My research interests lie broadly in understanding the evolution of novel floral traits. For my dissertation, I am working to understand the ecological function and genetic basis of personate flowers in Penstemon wildflowers. Personate flowers are characterized by an upward bulge in the lower lip of the corolla tube that ultimately seals off the floral passageway (see P. hirsutus). This floral trait has evolved at least two times in the genus Penstemon, but no previous research has focused on understanding why or how this trait evolved.
Several of my experiments use the personate Penstemon hirsutus (left) and open-tubed Penstemon smallii (right) as my focal species because they represent contrasting extremes of floral morphology.
Below, you will find information regarding several of my dissertation projects!
What is the morphological basis of personate flowers?
Understanding morphological characteristics that differentiate personate flowers from open-tubed flowers is a necessary component for my research. I have used several different methods including size-standardized photos, microCT scanning, and geometric morphometrics. To date, the best method for quantifying a flower’s degree of personate-ness is by taking photographs of cross-sections sliced through the flower (see right). With these photos, I measure the height of the “pleat” that pushes into the flower and the total flower height. I compare these measures to each other for my “Pleat Depth” metric.
Above: Three dimensional rendering of personate flowered P. hirsutus from MicroCT scans.
Right: Cross-section cuts through flowers that clearly show the difference in flower shape between personate (top), tubular (middle), and open (bottom)
How many times have personate flowers evolved in the Eastern North American Penstemons?
The presence of three personate species in Penstemon’s Eastern United States subsection (subsect. Penstemon) provides an excellent opportunity to determine how many times this novel floral trait has evolved. Are all three personate Penstemon species each other’s closest relative? Or is there a deviation from what we would expect based on the species’ shared phenotype? If there are multiple origins of personate flowers, is this due to a simple genetic architecture underlying personate flowers? Contrarily, perhaps adaptive introgression has moved this trait between lineages! To understand the evolutionary history of personate flowers I generated whole-genome resequencing data (Novaseq) for all diploid species in Penstemon subsect. Penstemon, inferred species relationships, and calculated introgression metrics.
You can read about these results and more on BioRxiv!
I am using a combination of pollinator observations and a mating system study to answer this question!
The pollinator observations provide me with the opportunity to determine if personate flowers are filtering pollinators in any way. My initial hypothesis was that, similar to previous work in Snapdragon, Penstemon’s personate flowers would filter bees based on size. However, results from my 2022 field season does not support this hypothesis. Instead, I found that both large (i.e., Bombus) and small (i.e., Osmia and Ceratina) bees visit both floral types.
The mating system study is driven by my observation that the upward bulge in the lower lip of personate flowers causes the anthers and stigma to be closer to each other (compared to their positions in the open-tubed flowers). My hypothesis is that the decreased distance between reproductive structures makes personate flowers better adapted to selfing. To test this hypothesis, I assign both open-tubed and personate flowers to different treatment groups and then quantify seed set to determine the fitness of each group.
What is the ecological function of personate flowers?
What is the genetic basis of personate flowers?
Floral trait variation has proven to be extremely useful for understanding the genetic mechanisms underlying adaptation – a major goal of evolutionary genetics.
To determine how personate flowers evolved I conducted a Quantitative Trait Locus (or QTL) mapping analysis.
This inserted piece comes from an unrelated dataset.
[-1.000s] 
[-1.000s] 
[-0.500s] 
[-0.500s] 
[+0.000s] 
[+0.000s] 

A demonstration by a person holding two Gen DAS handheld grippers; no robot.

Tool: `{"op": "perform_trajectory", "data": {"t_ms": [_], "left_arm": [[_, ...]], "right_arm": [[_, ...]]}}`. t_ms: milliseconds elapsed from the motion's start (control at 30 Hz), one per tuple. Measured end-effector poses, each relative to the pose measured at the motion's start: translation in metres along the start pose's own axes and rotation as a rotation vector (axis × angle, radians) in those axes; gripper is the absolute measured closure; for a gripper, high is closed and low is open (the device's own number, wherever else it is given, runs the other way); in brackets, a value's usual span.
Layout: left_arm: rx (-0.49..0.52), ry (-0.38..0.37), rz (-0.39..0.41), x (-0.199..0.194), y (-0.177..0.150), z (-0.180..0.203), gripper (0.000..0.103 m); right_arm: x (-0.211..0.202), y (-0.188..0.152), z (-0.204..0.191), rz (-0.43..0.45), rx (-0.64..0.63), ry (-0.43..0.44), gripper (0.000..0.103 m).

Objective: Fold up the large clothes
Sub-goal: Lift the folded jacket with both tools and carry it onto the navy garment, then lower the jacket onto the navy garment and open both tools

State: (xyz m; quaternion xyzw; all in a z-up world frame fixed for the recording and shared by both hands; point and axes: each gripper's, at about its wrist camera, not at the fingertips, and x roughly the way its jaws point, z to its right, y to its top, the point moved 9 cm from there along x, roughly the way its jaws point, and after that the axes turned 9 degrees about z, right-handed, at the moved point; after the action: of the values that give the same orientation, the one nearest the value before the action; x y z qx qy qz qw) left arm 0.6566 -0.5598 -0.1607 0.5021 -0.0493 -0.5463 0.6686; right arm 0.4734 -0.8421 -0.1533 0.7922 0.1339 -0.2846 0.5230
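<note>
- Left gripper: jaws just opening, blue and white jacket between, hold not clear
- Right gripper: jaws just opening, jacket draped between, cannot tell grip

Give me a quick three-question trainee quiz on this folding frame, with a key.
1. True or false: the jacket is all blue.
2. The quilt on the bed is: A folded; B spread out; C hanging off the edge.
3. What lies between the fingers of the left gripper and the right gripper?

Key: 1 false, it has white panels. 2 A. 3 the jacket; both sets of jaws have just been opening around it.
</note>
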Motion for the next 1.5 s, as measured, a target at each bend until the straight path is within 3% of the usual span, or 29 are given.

Broadly, this analysis identifies significant correlations between phenotype and genotype data to inform on the number and location of loci responsible for a trait. My QTL analysis identified two unlinked loci accounting for 51% of the variation in Penstemon’s personate flowers.
I designed an RNA-Seq experiment to detect Differentially Expressed (DE) genes between focal Penstemon species in ventral tissue across multiple developmental stages. More specifically, I collected flower buds from the parents of my QTL cross, P. hirsutus and P. smallii, at two different developmental time points and dissected the buds to separate the dorsal and ventral floral tissues. Both tissue types, stages and species were sequenced separately and used in subsequent RNA-Seq analyses to identify a handful of candidate genes responsible for personate flowers.